=== Exercise description ===
Write out the entries below exactly. End with the line that contains "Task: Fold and".

=== Task inputs ===
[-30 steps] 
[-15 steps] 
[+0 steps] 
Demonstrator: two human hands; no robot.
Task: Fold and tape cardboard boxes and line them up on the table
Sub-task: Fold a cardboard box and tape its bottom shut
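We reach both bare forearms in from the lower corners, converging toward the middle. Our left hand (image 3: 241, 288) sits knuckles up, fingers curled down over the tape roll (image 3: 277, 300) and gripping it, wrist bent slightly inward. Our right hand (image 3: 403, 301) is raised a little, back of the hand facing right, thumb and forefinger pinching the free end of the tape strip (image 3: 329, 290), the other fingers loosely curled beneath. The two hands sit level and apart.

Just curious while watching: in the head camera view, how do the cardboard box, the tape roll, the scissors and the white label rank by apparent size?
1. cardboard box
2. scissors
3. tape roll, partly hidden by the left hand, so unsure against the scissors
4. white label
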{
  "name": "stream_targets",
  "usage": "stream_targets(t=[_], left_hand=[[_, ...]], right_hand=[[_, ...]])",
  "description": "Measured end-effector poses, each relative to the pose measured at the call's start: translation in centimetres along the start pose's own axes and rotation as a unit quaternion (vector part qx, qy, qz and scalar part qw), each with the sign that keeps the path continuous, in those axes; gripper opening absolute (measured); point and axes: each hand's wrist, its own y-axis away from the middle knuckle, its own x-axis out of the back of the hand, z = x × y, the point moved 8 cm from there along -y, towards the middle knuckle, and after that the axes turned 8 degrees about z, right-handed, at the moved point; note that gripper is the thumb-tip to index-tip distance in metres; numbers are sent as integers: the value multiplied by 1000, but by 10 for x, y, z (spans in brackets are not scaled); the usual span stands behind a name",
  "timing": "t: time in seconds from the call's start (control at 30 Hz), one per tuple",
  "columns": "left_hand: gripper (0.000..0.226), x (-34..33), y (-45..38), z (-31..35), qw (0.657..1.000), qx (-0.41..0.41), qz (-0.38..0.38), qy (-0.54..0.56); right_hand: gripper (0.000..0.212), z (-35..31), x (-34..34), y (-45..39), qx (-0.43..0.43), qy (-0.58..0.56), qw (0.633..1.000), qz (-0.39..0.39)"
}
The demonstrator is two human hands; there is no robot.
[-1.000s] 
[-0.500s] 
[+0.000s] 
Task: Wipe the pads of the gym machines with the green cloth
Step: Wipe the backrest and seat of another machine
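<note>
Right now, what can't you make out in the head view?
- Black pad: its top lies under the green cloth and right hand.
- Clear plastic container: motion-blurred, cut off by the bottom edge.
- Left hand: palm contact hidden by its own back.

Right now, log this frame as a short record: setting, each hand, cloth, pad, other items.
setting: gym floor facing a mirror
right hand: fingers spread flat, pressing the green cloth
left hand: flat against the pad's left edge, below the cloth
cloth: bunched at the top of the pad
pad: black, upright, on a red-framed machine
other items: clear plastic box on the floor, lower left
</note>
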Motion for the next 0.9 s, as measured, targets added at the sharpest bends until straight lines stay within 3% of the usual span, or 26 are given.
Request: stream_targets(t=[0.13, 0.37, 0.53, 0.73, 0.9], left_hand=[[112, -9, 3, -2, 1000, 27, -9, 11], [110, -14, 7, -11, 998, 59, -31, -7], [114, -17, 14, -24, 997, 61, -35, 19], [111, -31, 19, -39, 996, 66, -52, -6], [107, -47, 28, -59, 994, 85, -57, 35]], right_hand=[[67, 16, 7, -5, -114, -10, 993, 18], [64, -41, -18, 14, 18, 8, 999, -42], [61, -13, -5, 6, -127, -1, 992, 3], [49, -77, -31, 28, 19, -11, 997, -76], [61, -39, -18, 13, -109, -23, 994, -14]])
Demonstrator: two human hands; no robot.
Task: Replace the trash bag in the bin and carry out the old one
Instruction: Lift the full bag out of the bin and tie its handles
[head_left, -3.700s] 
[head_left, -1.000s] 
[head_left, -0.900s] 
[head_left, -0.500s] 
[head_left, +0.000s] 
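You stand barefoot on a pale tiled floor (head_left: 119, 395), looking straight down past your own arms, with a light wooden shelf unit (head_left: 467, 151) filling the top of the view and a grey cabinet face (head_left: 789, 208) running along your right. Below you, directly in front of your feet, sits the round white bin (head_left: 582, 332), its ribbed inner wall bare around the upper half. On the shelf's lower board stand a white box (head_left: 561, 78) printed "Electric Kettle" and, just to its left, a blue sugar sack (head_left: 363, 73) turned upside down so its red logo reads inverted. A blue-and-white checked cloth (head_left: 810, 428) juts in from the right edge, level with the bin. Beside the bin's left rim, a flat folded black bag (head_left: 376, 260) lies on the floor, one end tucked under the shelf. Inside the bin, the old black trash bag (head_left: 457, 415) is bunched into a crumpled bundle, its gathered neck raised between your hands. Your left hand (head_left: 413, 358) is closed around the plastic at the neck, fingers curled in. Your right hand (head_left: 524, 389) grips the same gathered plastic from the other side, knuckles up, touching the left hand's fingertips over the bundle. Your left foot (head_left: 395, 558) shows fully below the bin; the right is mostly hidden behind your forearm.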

=== Response ===
[-30 steps] 
[-15 steps] 
[+0 steps] 
Demonstrator: two human hands; no robot.
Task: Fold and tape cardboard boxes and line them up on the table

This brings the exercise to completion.